[Exercise requirements]
The whole listing below should be duplicated exactly, with nothing left out.

[Opening Provided material section]

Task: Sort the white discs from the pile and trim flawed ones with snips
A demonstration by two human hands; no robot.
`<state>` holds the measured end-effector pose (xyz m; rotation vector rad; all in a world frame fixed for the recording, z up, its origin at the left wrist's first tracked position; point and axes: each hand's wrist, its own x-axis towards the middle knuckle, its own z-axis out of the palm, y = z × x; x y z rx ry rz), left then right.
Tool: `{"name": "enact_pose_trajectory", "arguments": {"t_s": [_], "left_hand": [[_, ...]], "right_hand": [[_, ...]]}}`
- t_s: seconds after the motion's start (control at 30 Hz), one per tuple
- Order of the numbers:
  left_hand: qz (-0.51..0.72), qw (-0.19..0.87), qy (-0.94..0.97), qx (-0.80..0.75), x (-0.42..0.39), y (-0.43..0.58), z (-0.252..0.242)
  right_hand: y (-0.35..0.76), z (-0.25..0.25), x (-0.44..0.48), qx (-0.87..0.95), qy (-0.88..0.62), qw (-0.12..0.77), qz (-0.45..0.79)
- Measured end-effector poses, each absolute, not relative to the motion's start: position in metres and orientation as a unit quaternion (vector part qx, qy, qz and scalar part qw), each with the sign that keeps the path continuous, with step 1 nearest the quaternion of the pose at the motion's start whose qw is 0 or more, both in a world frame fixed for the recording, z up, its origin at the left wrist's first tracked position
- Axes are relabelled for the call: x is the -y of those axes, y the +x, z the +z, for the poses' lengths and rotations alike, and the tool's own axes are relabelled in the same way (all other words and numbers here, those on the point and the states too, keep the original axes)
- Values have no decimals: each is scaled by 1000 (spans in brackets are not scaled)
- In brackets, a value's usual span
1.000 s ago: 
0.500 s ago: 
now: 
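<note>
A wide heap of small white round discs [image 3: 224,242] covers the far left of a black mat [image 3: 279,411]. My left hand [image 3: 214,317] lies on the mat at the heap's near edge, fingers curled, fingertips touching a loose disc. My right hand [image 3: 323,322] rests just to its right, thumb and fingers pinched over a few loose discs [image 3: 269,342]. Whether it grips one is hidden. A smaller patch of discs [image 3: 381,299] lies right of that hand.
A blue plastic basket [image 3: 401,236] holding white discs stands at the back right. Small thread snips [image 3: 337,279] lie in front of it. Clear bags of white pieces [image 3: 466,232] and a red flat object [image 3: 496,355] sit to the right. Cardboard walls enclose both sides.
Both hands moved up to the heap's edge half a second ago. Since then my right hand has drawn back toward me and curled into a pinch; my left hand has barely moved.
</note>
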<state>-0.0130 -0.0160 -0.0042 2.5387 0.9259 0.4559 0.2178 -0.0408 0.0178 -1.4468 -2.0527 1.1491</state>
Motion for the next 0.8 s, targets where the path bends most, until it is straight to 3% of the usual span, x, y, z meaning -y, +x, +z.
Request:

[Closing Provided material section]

[Solution to the problem]
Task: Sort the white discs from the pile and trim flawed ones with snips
A demonstration by two human hands; no robot.
`<state>` holds the measured end-effector pose (xyz m; rotation vector rad; all in a world frame fixed for the recording, z up, its origin at the left wrist's first tracked position; point and axes: each hand's wrist, its own x-axis towards the middle knuckle, its own z-axis out of the palm, y = z × x; x y z rx ry rz), left then right.
Tool: `{"name": "enact_pose_trajectory", "arguments": {"t_s": [_], "left_hand": [[_, ...]], "right_hand": [[_, ...]]}}`
- t_s: seconds after the motion's start (control at 30 Hz), one per tuple
- Order of the numbers:
  left_hand: qz (-0.51..0.72), qw (-0.19..0.87), qy (-0.94..0.97), qx (-0.80..0.75), x (-0.42..0.39), y (-0.43..0.58), z (-0.252..0.242)
  right_hand: y (-0.35..0.76), z (-0.25..0.25), x (-0.44..0.48), qx (-0.87..0.95), qy (-0.88..0.62), qw (-0.12..0.77), qz (-0.45..0.79)
- Measured end-effector poses, each absolute, not relative to the motion's start: position in metres and orientation as a unit quaternion (vector part qx, qy, qz and scalar part qw), each with the sign that keeps the path continuous, with step 1 nearest the quaternion of the pose at the motion's start whose qw is 0 or more, both in a world frame fixed for the recording, z up, its origin at the left wrist's first tracked position
- Axes are relabelled for the call: x is the -y of those axes, y the +x, z the +z, for the poses' lengths and rotations alike, and the tool's own axes are relabelled in the same way (all other words and numbers here, those on the point and the states too, keep the original axes)
- Values have no decimals: each is scaled by 1000 (spans in brackets are not scaled)
- In brackets, a value's usual span
1.000 s ago: 
0.500 s ago: 
now: 
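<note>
A wide heap of small white round discs [image 3: 224,242] covers the far left of a black mat [image 3: 279,411]. My left hand [image 3: 214,317] lies on the mat at the heap's near edge, fingers curled, fingertips touching a loose disc. My right hand [image 3: 323,322] rests just to its right, thumb and fingers pinched over a few loose discs [image 3: 269,342]. Whether it grips one is hidden. A smaller patch of discs [image 3: 381,299] lies right of that hand.
A blue plastic basket [image 3: 401,236] holding white discs stands at the back right. Small thread snips [image 3: 337,279] lie in front of it. Clear bags of white pieces [image 3: 466,232] and a red flat object [image 3: 496,355] sit to the right. Cardboard walls enclose both sides.
Both hands moved up to the heap's edge half a second ago. Since then my right hand has drawn back toward me and curled into a pinch; my left hand has barely moved.
</note>
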<state>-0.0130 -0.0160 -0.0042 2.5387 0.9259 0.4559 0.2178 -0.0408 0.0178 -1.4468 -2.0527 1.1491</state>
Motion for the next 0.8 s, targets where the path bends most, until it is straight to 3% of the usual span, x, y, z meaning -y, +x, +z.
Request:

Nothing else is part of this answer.